Permission by instructor

Description

Programs traditionally consist of a series of statements describing how to solve a problem.  Declarative programs instead describe what problem to solve and what a solution would look like.  The program is then fed to a very general algorithm (a “solver”) that can solve a wide range of problems given their descriptions.  Constraint programming, logic programming, and automated planning are examples of declarative programming.

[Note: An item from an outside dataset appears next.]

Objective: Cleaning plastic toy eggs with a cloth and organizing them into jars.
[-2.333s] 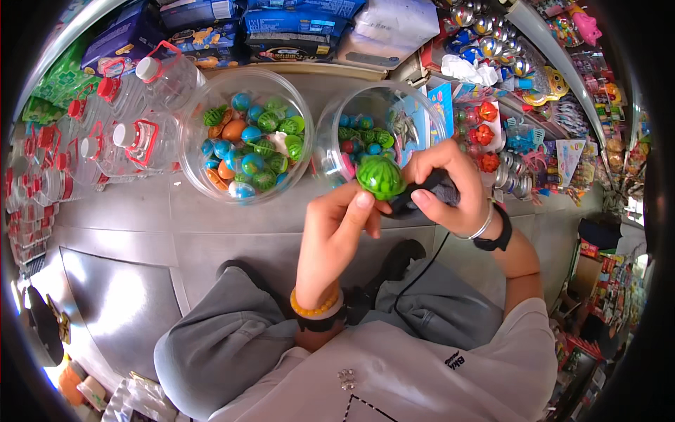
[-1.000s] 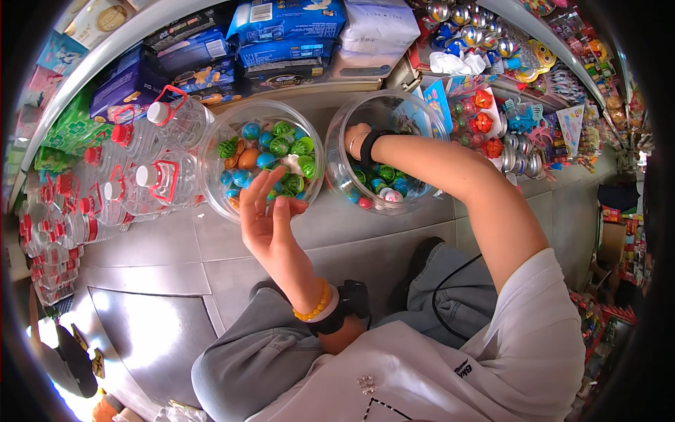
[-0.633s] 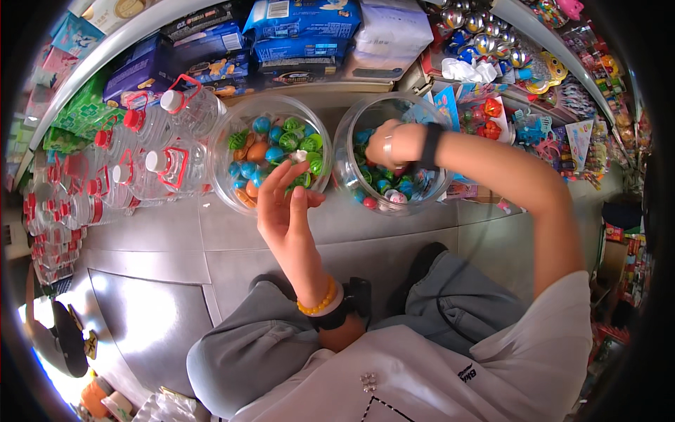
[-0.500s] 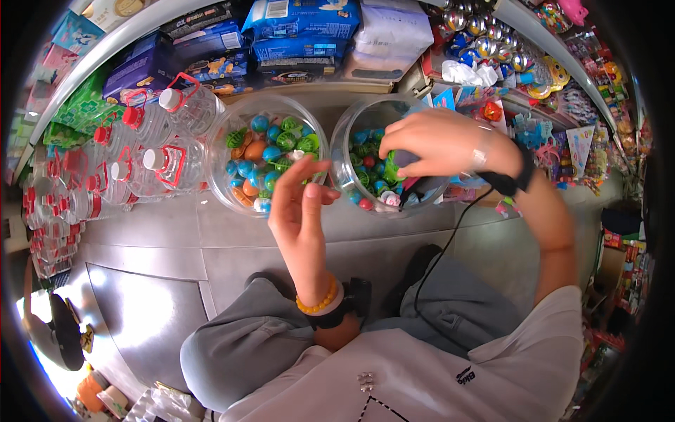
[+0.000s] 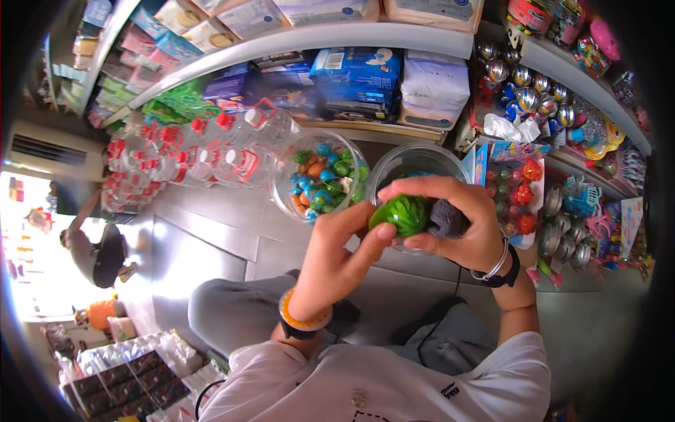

Declarative programming is used in the build pipelines of games such as The Last of Us (Naughty Dog, 2013) and Project Highrise (SomaSim 2016).  And it has been used in-engine in games such as City of Gangsters (SomaSim 2021), Mask of the Rose (Failbetter 2023).  The “wavefunction collapse” algorithm (Gumin 2015), used in games such as Townscaper (Stålberg 2021) and Caves of Qud (Freehold Games 2015), is a form of constraint programming.  Since the release of F.E.A.R. (Monolith Productions 2005), high-end first-person shooters increasingly use automated planning, a form of declarative programming, for NPC control.  And Inform 7 (Nelson 2006), the dominant programming language for interactive fiction, is heavily declarative. 

This course will discuss the use of declarative programming in games, with a focus on procedural content generation, NPC control, and interactive narrative.  We will implement a range of solvers, including SAT solvers and SLDNF logic programming systems, and automated planning systems.

  • This course fulfills the Technical Elective area.